Water Magic and Empathy: that was all. Like being a Bunny shifter, that combination of powers suggested to most people that Dahlia should have chosen a career in something soft and comforting, like healer, counselor, gardener or cook.

Ha. Not Dahlia.

She had honed her generic magic to be focused and specific. She enhanced her natural ability to run and hide to become completely invisible through a glamour that used mist and refractions to camouflage herself in any environment. If there wasn’t enough Elemental Water in the dry Colorado atmosphere, she drew on one of the leylines under Arcana Glen, veins of magic that had been laid by mages like an energy grid under the whole area. These rivers or tendrils of magic were not native to this earthly sphere. They stretched out from any spot where magic from the other spheres was frequently used. Magic users called them leylines and tried to live near them so that they could tap into the magic the way the appliances in a house would tap into the electrical grid.

She could also create a rope out of Elemental Water that she could climb high into the sky, which she could use to evade any predator. She called that her Climb to the Moon trick.

And she had honed her sense of Empathy to detect any predator in her vicinity.

These two common abilities, through hard work, diligence, study, and practice, she had turned into three very specific and unique skills. Her techniques were all the more powerful because no one had any way to anticipate that she had those talents merely from looking at her or smelling her or knowing her kind. They were unique to her, to Dahlia Moon.

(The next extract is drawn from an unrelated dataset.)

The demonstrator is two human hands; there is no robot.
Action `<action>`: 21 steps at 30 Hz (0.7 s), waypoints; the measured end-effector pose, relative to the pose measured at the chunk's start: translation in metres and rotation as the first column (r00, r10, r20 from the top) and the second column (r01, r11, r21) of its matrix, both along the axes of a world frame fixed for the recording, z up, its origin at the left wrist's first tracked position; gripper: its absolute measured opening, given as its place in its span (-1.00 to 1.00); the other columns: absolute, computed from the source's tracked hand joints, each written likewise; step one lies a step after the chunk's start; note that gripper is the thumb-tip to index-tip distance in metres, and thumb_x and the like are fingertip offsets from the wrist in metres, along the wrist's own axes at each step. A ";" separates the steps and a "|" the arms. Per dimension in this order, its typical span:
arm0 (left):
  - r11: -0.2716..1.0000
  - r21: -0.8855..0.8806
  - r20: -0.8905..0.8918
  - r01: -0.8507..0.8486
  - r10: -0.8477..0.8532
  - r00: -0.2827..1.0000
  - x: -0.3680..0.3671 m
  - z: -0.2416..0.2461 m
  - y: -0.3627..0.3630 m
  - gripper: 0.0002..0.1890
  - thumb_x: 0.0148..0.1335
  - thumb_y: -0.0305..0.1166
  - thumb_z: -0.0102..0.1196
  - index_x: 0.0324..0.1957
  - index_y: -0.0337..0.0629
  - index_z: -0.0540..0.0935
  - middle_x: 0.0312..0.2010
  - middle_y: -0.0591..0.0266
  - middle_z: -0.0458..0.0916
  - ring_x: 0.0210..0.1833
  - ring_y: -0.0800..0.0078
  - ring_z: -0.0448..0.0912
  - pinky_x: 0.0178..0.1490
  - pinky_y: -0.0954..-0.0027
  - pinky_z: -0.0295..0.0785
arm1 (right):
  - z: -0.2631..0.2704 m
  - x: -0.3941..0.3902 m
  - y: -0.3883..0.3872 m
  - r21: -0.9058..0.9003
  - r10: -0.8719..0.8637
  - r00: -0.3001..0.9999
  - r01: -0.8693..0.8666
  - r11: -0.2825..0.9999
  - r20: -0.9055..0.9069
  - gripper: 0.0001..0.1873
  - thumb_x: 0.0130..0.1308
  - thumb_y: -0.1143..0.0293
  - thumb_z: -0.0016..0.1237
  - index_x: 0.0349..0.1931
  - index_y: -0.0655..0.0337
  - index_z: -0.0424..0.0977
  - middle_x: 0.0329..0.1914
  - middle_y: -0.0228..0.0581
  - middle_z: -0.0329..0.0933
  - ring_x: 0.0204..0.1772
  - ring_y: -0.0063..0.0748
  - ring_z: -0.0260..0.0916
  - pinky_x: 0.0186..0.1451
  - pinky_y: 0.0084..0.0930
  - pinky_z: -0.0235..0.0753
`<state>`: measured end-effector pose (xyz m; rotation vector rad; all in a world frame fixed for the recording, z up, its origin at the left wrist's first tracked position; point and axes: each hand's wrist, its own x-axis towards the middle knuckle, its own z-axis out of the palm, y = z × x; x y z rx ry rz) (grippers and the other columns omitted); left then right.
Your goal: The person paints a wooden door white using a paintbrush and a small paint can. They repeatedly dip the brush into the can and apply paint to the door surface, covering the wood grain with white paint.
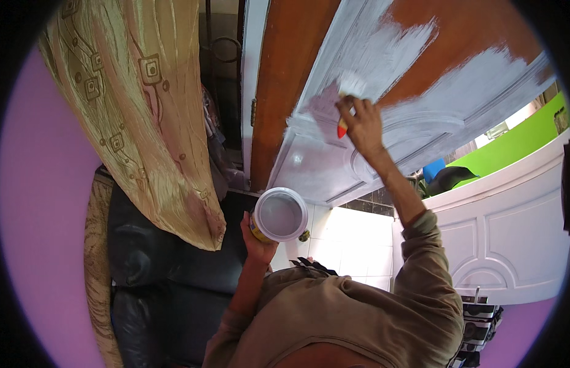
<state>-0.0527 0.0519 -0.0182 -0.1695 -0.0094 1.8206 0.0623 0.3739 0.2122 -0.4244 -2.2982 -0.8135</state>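
In my right hand [362, 124] is a paintbrush [343, 125] with a red-tipped, light handle; its bristles are mostly hidden and lie at the face of a panelled door [322, 161]. White paint covers much of that door, streaky in places, while brown shows at its upper right and along a strip by the hinge. My left hand [259, 246] grips an uncovered round paint tub [282, 215] from its left side and below. Pale greyish-white paint shows inside the tub, which is held below the door's lower part, over the floor and a black sofa.
A gold patterned curtain [151, 115] hangs at the left over the black leather sofa [174, 271]. A metal hinge [253, 112] sits on the door's edge. White floor tiles [354, 239] lie beyond me. Another white panelled door [505, 244] stands at the right, near a green wall [510, 149].
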 end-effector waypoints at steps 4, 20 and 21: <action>1.000 0.014 0.009 0.011 -0.012 1.000 -0.003 -0.002 -0.003 -0.38 0.50 0.20 -0.10 0.40 0.07 0.47 0.38 0.22 0.50 0.45 0.14 0.44 0.47 -0.10 0.38 | -0.039 0.002 -0.010 -0.336 0.046 0.992 -0.004 0.942 0.116 -0.60 0.13 0.57 0.18 0.02 0.06 0.64 0.00 -0.35 0.56 -0.04 -0.22 0.48 -0.02 -0.26 0.48; 0.995 -0.103 -0.080 -0.005 -0.003 0.997 0.003 0.016 0.000 -0.37 0.51 0.20 -0.11 0.39 0.02 0.48 0.37 0.21 0.50 0.44 0.16 0.44 0.47 -0.09 0.37 | 0.111 -0.008 -0.004 0.147 0.003 0.998 0.007 0.989 -0.068 -0.51 0.11 0.48 0.17 0.11 -0.08 0.68 0.08 -0.39 0.62 0.00 -0.30 0.52 -0.03 -0.31 0.46; 0.991 -0.137 -0.089 -0.004 -0.008 0.996 0.002 0.018 0.001 -0.36 0.51 0.21 -0.11 0.39 0.02 0.48 0.37 0.21 0.50 0.45 0.16 0.44 0.47 -0.09 0.36 | 0.086 -0.011 -0.003 0.135 0.005 0.999 0.000 0.991 -0.037 -0.57 0.15 0.48 0.16 0.07 -0.03 0.68 0.07 -0.37 0.60 -0.06 -0.29 0.50 -0.09 -0.29 0.46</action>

She extended her Empathy into the area around her, feeling for the predatory mind. She was puzzled. She did not encounter any hunting sentience. And yet she had the sense of being hunted. She trusted her instinct.

She adjusted her pace, noting that the one who was shadowing her also adjusted his pace. Her hearing was excellent, and she was certain her stalker was a man, either human or humanoid—at the moment—probably a good hundred pounds heavier than she was, but obviously athletic, deliberately slowing his pace and shortening his stride to match hers.

And yet she couldn’t sense his mind hunting her.

She couldn’t smell any animal either. The wind was going the wrong direction to let her sniff him, but if he was something dangerous, she should have at least been able to pick up the odor of a Wolf or a Hell Hound or a Dragon. To a Rabbit Shifter, even a Weasel or an Owl stank like a predator.

Whoever was chasing her could have special abilities as well. Special abilities that were like hers, indistinguishable from ordinary powers unless one knew how they had been trained and honed.

Either that, or the person following her was genuinely not hunting her.

She slowed down and the man following her also slowed down. She picked up her pace and he picked up his pace.

She came to a complete stop. “Who are you?” she shouted. “Why are you following me?”

The footsteps stopped.

And then, a moment later, a man swung down out of a tree, spun himself in the air like a martial artist, and landed only a few feet from her. He was gorgeous, gleaming with sweat, his hair wild and dark and uncombed.

 And he was stark naked.

His eyes burned with the intensity of a pure predator.